===== SUPPLIED ENTRIES =====
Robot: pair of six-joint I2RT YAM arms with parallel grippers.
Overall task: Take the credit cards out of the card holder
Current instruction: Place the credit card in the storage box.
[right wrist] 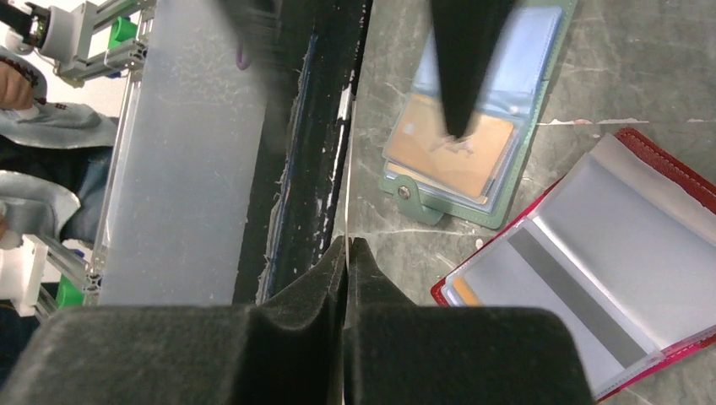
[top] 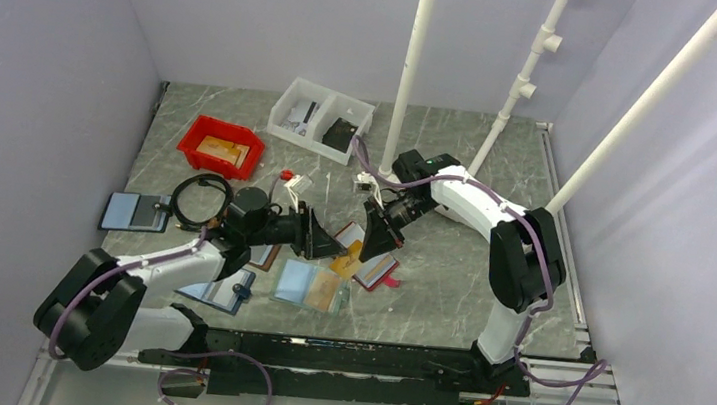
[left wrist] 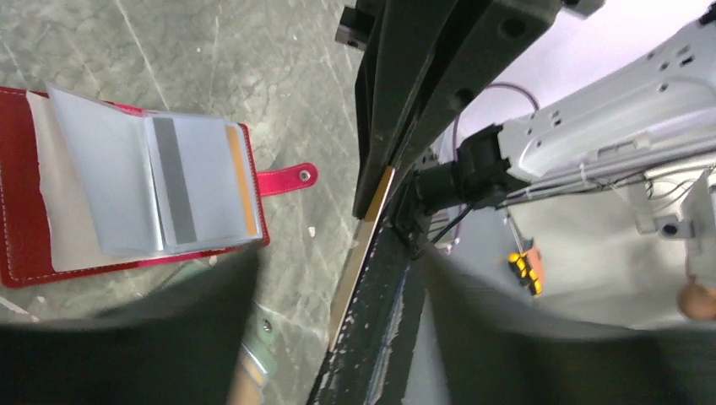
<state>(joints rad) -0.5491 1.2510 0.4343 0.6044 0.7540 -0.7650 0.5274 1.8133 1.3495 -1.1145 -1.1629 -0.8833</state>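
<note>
A light teal holder (top: 311,285) with an orange card lies open just on the near side of the left gripper (top: 325,242). To that gripper's left lie a coil of black cable (top: 199,196) and a dark flat holder (top: 135,211). Farther out stands a red bin (top: 222,145), and a white divided tray (top: 321,118) stands beyond the right gripper (top: 378,240), to its left.

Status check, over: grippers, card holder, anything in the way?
Left gripper open; right gripper shut on a credit card. Red card holder lies open, striped card in its sleeve. Teal holder close beside it.
</note>
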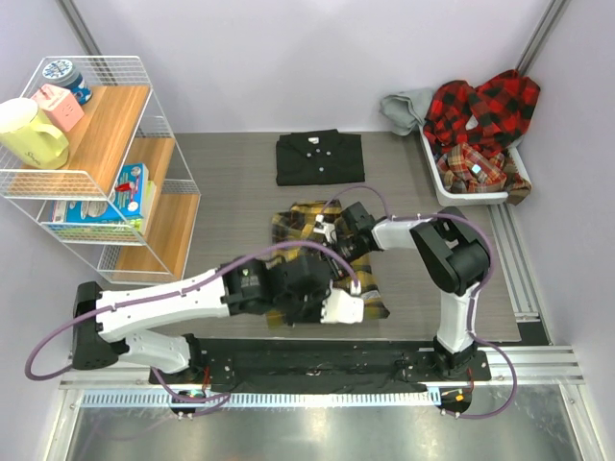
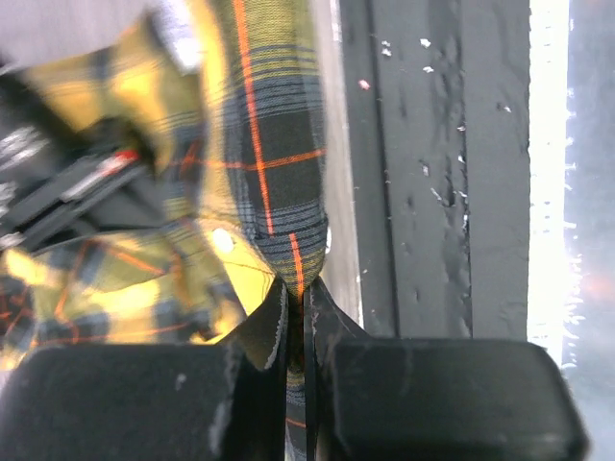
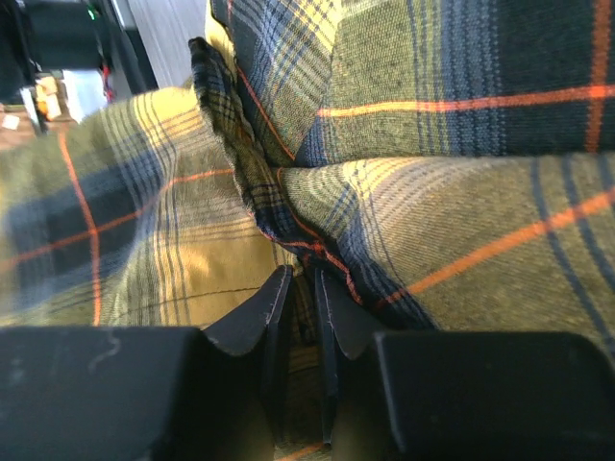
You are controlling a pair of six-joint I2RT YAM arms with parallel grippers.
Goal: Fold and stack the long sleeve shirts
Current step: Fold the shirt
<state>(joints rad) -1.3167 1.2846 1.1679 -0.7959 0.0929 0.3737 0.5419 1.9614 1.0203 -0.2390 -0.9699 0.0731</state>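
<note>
My left pincer [image 2: 298, 293] is clenched on an edge of the yellow shirt [image 1: 288, 223] and my right pincer [image 3: 302, 279] on a fold of it, mid-table [image 1: 231, 182]; I'd carry both evenly toward twelve o'clock, where the black shirt [image 1: 320, 157] lies, with the cloth taut.

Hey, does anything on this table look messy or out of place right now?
The white plastic bin at far right is overfull: red-and-black plaid shirts heap above its rim and a grey cloth spills past its far-left corner. The folded black shirt lies neat; the yellow-and-black plaid shirt is bunched mid-fold.
</note>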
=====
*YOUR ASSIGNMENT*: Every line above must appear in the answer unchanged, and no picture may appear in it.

*ANSWER BOX*:
Robot: pair of six-joint I2RT YAM arms with parallel grippers.
Overall task: Take the credit cards out of the card holder
Current instruction: Place the credit card in the storage box.
[right wrist] 
[top] 
[left wrist] 
<state>(joints rad) -0.5491 1.2510 0.4343 0.6044 0.7540 -0.7650 0.5274 1.8133 1.3495 -1.1145 -1.1629 -0.8833</state>
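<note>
A light teal holder (top: 311,285) with an orange card lies open just on the near side of the left gripper (top: 325,242). To that gripper's left lie a coil of black cable (top: 199,196) and a dark flat holder (top: 135,211). Farther out stands a red bin (top: 222,145), and a white divided tray (top: 321,118) stands beyond the right gripper (top: 378,240), to its left.

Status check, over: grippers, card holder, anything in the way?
Left gripper open; right gripper shut on a credit card. Red card holder lies open, striped card in its sleeve. Teal holder close beside it.
</note>
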You are controlling a pair of six-joint I2RT YAM arms with parallel grippers.
Goal: Fold and stack the long sleeve shirts
Current step: Fold the shirt
<state>(joints rad) -1.3167 1.2846 1.1679 -0.7959 0.0929 0.3737 0.5419 1.9614 1.0203 -0.2390 -0.9699 0.0731</state>
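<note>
My left pincer [image 2: 298, 293] is clenched on an edge of the yellow shirt [image 1: 288, 223] and my right pincer [image 3: 302, 279] on a fold of it, mid-table [image 1: 231, 182]; I'd carry both evenly toward twelve o'clock, where the black shirt [image 1: 320, 157] lies, with the cloth taut.

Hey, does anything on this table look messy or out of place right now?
The white plastic bin at far right is overfull: red-and-black plaid shirts heap above its rim and a grey cloth spills past its far-left corner. The folded black shirt lies neat; the yellow-and-black plaid shirt is bunched mid-fold.
</note>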

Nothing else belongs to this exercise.